# Exercise details:
Among the lines below, some may hold the word "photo"; state how many do, giving only the number.

# Exercise data:
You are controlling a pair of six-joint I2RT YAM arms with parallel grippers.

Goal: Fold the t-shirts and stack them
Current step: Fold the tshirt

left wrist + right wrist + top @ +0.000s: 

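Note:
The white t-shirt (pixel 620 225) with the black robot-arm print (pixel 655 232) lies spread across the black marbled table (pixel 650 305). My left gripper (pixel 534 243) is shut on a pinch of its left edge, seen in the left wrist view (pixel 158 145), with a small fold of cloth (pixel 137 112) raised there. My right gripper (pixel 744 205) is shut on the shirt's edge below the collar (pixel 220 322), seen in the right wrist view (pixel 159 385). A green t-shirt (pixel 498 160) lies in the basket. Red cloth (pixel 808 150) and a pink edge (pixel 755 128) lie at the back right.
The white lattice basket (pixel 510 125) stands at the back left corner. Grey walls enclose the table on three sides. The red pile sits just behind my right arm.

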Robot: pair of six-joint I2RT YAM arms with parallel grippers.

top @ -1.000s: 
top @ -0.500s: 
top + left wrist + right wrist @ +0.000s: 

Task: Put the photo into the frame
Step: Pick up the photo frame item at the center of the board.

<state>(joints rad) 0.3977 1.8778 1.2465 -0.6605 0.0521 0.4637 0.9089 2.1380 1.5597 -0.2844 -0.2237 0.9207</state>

# Result of the task:
2